Games People Play: New York

Director Whitney stars us off with a brief setup of what we are about to see: he has put an ad in a local casting paper, looking for three leading men and three leading women, between the ages of twenty-one and thirty, in shape, attractive and uninhibited, to participate in the making of an independent project, which will earn one of them ten thousand dollars at the end of 72 hours of filming. How far are hundreds of starving actors willing to go to earn ten grandr In the first phase, the audition, which involves the telling of a personal story for the cameras before pairing up with another actor to do a short, scripted “scene” from the film, total strangers are willing to get naked and simulate sexual scenes for the camera and the collected group. Uninhibited is what Whitney asked for, and that is exactly he gets: hotter than an Andy Sidaris production, a few steps removed from a Vivid video. The choice of the six finalists is anti-climactic, as Whitney repeatedly went back to the same footage of these people during the long montage of hot sex scenes.

With the first phase completed and the second day beginning, the six finalists still have no idea exactly what to expect. Whitney comes out, introduces the two judges and sets up the first competitions. The men have one hour to go out to Times Square and try to convince people they meet on the street to help them get a screen role by providing a clean urine sample. Keeping with the toilet motif, the women must go to a public restroom and attempt to strike up a conversation with the person in the next stall and get them to reveal a laundry list of personal information. The guy who brings back the most urine samples, with consent forms no less, wins that round, while the woman who gets their bathroom buddies to give up the most data takes their round. From there, each male contestant pairs up with a female, and together, posing as a committed couple, con a stranger off the streets to come up to their hotel room to engage in some naked singing.

The final competition of the day begins with the men and women splitting up again. The men are to each call in three actresses who did not make the cut, to come in and do an additional “scene” from the film, a continuation of the scene used in the first audition. The winner of this round is the actor who is get his partner to get the most uninhibited during their tryout. (Naturally, this section is called “The Casting Couch.”) The ladies are set up in an apartment in lower Manhattan, where they must attempt to get a delivery boy to come into their place and get naked. To the lady who can get their visiting lothario bare fastest go the spoils.

Interspersed between each competition is a series of true confessionals between each contestant and our judges, which are meant to be shocking for their frankness and detail, a cross between the outrageousness of Jerry Springer and the intimate depth of Oprah Winfrey. And when the last competition is completed and the contestants have cried their final tear, many of those who auditioned at the beginning return to see who has been chosen the winner. More tears are shed, cold hard cash is handed out, and the fate of each contestant, as well as some of the others who auditioned, is told as the end credits roll.

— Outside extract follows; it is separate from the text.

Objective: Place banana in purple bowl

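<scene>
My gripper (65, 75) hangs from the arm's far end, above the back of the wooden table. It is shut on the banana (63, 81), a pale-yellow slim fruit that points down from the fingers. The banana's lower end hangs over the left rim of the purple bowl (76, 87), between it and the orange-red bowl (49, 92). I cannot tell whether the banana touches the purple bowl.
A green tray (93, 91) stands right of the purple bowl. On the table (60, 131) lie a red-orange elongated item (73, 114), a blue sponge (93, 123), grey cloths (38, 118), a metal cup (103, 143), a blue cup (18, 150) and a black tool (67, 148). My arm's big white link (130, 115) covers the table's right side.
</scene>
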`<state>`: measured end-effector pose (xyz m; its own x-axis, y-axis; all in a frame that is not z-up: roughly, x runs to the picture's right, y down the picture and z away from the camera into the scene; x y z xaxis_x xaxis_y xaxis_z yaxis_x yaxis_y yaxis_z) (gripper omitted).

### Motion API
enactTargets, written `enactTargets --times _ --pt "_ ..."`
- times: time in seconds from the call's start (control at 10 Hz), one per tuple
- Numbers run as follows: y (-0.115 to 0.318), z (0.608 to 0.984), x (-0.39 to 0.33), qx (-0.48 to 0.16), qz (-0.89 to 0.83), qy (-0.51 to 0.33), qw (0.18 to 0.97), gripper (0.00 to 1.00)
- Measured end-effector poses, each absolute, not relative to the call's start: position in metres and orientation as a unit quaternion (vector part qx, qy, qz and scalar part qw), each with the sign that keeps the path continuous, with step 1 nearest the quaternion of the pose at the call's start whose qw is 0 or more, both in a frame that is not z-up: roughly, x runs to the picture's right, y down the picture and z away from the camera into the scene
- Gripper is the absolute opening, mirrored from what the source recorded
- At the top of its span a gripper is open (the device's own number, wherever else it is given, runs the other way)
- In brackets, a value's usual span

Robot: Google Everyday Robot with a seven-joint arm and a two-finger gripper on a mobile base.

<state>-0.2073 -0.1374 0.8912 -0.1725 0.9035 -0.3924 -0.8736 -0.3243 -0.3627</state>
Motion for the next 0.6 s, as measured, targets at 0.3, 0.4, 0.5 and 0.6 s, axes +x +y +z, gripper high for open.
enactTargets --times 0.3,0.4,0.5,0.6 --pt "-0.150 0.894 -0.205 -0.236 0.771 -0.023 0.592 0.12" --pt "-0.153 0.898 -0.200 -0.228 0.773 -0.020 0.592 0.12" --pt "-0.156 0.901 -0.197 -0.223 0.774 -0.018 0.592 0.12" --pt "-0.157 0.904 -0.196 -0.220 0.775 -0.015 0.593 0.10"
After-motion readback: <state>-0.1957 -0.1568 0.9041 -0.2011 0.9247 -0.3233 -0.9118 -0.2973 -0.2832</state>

Myself, I loathe calling this experience a film, since “Games People Play” is really a failed one hour television pilot padded to get away with calling itself a feature. I also loathe calling it a documentary, since it does not capture a single real moment. What we are given is nothing more than a series of situations built on lies and deception, with the biggest deceit saved for the final moments. I’m no fan of the manufactured “veracity” of reality shows, and “Games People Play” did little to help sway me that I might be wrong. These types of situations are, to me, nothing more than opportunists taking advantage of desperate individuals, for their own financial gain. A Survivor may earn a million dollars for their time in “the wild,” but we know that is a mere drop in the bucket compared to ad revenue the producers and the network made. What happens over the course of the 99 minute running time here is hackneyed, uninspiring, disgraceful and thick, just like what is on network television any night of the week, only with plenty of uncensored, free flowing flesh.

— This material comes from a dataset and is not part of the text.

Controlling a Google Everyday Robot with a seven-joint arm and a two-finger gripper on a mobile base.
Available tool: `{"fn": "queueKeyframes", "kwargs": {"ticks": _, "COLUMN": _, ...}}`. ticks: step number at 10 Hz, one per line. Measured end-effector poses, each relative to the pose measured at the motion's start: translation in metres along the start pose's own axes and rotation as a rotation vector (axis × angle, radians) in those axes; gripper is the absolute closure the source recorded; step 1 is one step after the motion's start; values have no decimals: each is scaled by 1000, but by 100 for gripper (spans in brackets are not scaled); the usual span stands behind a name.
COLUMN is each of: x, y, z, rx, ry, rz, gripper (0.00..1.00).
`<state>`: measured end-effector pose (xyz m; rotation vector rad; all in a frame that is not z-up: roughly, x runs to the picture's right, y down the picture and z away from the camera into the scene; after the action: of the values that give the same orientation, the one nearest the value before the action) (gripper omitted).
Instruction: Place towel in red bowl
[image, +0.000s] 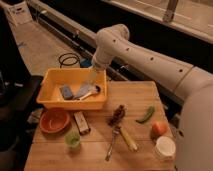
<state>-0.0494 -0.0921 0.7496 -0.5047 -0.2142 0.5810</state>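
Over the right half of the large yellow rectangular plastic bin (52, 103), which sat at the far-left corner of the wooden tabletop (137, 97), the gripper (93, 80) pointed straight down from the white arm (150, 60). Its fingers were spread wide with nothing between them.

Just below the fingers, and a little towards the tabletop's left edge, lay the small pale grey-blue cloth towel (83, 92), crumpled on the bin floor. Whether the fingertips were touching it could not be told. The towel's longer run seemed to go diagonally, from the bin's near-left towards its far-right, so its right end lay closest under the fingers.

Just beside the towel on the left, also in the bin, was a small darker blue rectangular block (66, 91), apart from the gripper.

Outside the bin, close to its near wall and by the tabletop's left edge, stood the round shallow orange-red plastic bowl (54, 120), with nothing in it. It lay towards the near-left of the towel, across the bin wall.

The grasp likely turned on a short drop, nudged slightly left, clear of the block.
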Motion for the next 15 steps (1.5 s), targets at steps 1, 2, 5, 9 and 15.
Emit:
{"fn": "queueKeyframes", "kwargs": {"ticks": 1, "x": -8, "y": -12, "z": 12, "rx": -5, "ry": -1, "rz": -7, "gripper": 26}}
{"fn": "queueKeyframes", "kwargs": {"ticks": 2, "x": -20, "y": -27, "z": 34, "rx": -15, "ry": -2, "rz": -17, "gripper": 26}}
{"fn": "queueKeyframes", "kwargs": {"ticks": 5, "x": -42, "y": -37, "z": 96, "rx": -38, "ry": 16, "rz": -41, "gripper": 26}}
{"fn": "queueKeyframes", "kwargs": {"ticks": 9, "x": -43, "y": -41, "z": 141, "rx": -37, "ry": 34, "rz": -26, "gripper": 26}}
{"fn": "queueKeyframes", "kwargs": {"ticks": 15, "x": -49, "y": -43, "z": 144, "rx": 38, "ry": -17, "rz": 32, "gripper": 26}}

This is not to say the endeavor is a complete waste. We are introduced to two charming young performers, Joshua Coleman and Sarah Smith, whose likeable appeal stands above the other challengers, and who hopefully are able to use this opportunity to springboard into better career situations. It is not accidental that, of the six players here, Coleman and Smith will soon be seen in the next edition of the game, as the judges of the recently completed “Games People Play: Hollywood,” or that the perky blonde Smith is featured front and center in the ads, while the perky blonde Coleman rises head and shoulders above everyone else. (A third segment, based in the Bible Belt, is forthcoming.)

If this type of entertainment is your cup of tea, you will likely be amused here. … solely because of the allure of Coleman and Smith. Hopefully, director James Ronald Whitney will return to the documentary work of his previous films “Just, Melvin” and the Emmy-winning “Telling Nicholas,” where his strong talents as a storyteller lay.